> _Task objective_: In the listing below, find the line with "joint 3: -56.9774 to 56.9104" and the line with "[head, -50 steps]". Repeat those two lines and all lines between them exactly.

────────

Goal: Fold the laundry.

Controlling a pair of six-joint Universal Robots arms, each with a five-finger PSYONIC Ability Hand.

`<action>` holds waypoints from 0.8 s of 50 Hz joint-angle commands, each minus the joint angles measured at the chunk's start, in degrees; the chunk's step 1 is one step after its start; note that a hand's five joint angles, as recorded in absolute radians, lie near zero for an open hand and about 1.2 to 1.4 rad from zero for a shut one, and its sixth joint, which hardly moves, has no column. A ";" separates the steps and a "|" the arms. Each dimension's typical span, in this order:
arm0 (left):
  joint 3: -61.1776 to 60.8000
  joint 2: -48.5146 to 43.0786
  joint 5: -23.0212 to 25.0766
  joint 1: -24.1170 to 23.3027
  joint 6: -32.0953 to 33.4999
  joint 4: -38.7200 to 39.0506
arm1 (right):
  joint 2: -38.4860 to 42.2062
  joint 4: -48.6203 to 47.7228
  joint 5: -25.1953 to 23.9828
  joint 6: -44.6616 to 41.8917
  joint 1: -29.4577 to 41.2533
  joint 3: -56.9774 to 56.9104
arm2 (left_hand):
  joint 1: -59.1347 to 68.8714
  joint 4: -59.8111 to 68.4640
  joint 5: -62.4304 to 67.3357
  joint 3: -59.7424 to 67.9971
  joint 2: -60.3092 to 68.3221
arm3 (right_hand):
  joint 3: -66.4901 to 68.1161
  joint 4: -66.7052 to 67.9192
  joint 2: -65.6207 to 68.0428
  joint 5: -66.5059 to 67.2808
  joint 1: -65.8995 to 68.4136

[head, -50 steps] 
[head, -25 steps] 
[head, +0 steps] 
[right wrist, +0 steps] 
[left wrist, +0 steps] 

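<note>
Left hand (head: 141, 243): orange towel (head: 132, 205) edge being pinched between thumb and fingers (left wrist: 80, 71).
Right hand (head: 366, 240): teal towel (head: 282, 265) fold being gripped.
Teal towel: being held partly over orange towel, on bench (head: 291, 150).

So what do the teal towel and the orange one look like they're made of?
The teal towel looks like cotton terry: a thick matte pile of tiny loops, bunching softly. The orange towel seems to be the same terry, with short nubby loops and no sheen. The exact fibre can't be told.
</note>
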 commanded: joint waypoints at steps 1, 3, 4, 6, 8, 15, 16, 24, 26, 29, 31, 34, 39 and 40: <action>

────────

> _Output for this exercise_:
  joint 3: -56.9774 to 56.9104
arm2 (left_hand):
  joint 1: -59.1347 to 68.8714
  joint 4: -59.8111 to 68.4640
  joint 5: -62.4304 to 67.3357
  joint 3: -59.7424 to 67.9971
  joint 2: -60.3092 to 68.3221
arm3 (right_hand):
  joint 3: -66.4901 to 68.1161
  joint 4: -66.7052 to 67.9192
  joint 2: -65.6207 to 68.0428
  joint 5: -66.5059 to 67.2808
  joint 1: -65.8995 to 68.4136

[head, -50 steps] 

Reply complete, and nothing else is required.